Story (aired on May 13, 1994/written by Chris Carter, directed by R.W. Goodwin: At first, Scully is frustrated by Mulder's credulity and Deep Throat's obscurity. They are trying to figure out what happened to Dr. William Secare (Simon Webb), a man fleeing a police chase who bleeds green when he is shot and then disappears underwater for hours without being found. The car he's using belongs to Dr. Terrance Berube (Ken Kramer), a member of the Human Genome Project conducting mysterious experiments. Based on these clues and Deep Throat's strong hint that they're onto something big, Mulder and Scully deepen their investigation. Scully's skepticism is quickly overcome: Dr. Berube dies under very suspicious circumstances, Dr. Anne Carpenter (Anne De Salvo) informs her that a sample from the Berube lab is possibly extraterrestrial in origin, and then Dr. Carpenter dies under even more suspicious circumstances. Mulder discovers a room full of bodies floating in water and they're all gone the next day - according to Deep Throat, these were humans with terminal illness who were infused with alien genes as experimental treatement. However, they've probably been destroyed thanks to Secare's relatively high-profile disapperance (and perhaps, grimly, Mulder's piqued interest in their condition). This isn't merely a cover-up - it's a brutally violent suppression.

As Mulder tries to save Secare, the doctor is assassinated and the FBI agent is taken hostage. The "Crew Cut Man" (Lindsey Ginter) has been scouring and often instigating these crime scenes and he mocks Mulder as his cell phone rings without answer. Only Deep Throat can help him now, and so the informant meets with Scully, telling her what to do to get Mulder back. She is given passage to a top-secret government facility where she extracts the source of extraterrestrial tissue that was infused into the various patients: an alien fetus in a jar. The trick works; the deep-secret agents release Mulder. But the rescue comes at a price - these same nefarious forces shoot Deep Throat at the hand-off. And Mulder finally informs Scully that Skinner, from "the highest authority in the Executive Branch" has shut down the X-files and is planning to assign the partners to different areas.

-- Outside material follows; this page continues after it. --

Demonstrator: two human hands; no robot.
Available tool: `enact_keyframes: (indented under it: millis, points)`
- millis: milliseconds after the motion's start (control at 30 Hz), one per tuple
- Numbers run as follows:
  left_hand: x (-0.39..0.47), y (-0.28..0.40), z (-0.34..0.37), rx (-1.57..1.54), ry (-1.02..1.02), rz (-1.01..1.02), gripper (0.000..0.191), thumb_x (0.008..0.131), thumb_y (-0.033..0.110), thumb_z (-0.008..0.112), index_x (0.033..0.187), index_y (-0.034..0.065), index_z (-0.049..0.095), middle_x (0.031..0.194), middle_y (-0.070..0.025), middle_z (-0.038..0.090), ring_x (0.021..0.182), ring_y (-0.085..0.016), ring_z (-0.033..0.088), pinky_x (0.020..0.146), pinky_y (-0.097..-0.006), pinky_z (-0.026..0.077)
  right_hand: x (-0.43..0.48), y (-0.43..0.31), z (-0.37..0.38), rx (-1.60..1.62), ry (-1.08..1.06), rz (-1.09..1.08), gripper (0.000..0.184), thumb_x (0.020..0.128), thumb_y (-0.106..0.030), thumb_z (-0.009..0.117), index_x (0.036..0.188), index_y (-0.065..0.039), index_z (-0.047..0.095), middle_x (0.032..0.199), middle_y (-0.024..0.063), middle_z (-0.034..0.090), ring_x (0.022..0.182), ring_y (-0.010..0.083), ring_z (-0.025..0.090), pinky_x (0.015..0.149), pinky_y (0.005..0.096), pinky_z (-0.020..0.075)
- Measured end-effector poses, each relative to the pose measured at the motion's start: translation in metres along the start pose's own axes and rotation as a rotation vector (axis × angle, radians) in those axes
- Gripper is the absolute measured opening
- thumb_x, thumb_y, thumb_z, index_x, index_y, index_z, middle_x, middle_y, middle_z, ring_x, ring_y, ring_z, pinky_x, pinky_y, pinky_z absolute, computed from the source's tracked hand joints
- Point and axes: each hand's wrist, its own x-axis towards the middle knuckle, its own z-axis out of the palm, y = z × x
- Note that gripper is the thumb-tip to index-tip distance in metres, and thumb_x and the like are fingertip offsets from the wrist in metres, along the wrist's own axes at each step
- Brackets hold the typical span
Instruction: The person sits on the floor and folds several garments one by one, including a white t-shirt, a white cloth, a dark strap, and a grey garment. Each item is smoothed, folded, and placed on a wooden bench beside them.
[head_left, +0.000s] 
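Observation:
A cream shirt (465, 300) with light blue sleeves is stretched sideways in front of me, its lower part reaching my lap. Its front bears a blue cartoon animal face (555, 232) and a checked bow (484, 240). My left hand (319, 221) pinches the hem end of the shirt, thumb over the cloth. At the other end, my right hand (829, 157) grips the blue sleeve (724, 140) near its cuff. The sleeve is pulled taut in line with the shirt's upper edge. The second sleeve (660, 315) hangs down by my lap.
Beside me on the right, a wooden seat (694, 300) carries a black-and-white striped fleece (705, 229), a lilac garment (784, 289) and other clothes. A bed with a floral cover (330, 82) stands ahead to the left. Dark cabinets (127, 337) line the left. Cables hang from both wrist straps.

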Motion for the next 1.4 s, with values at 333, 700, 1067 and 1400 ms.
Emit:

Explaining why he won't comply with this order, Mulder references one of the series' key slogans: "the truth is out there." Deep Throat articulates another arresting phrase: "Trust no one."  Well, aside from one another.

My Response:
This is definitely what I was hoping for - a grand conclusion involving aliens, Deep Throat, and threats to the X-files unit's very existence. The episode is a fun combination of action, suspense, intrigue, and sci-fi iconography but it also cements the crucial element of The X-Files: the personal relationship between the two agents - their tension and especially their mutual loyalty. Granted, it's a bit of a stretch when Scully claims that a scientist's testimony about an extraterrestrial gene has finally made her unsure about what to believe: we've just seen twenty-three episodes of material that would shake even the most hardened non-believer to their core. Still, at this point Scully's skepticism is as central to her identity as Mulder's inquisitive openness is to his, and the series will have to negotiate the space between exposing Scully to paranormal phenomena and retaining her "exhaust all other options first" attitude. What's more important is that if she doesn't always believe in psychics, ghosts, or aliens, she does always believe in Mulder's skill, integrity, and commitment. And Mulder, in turn, knows she is a brilliant partner, the counterweight he needs within the X-files unit who can keep him balanced while supporting their larger mission.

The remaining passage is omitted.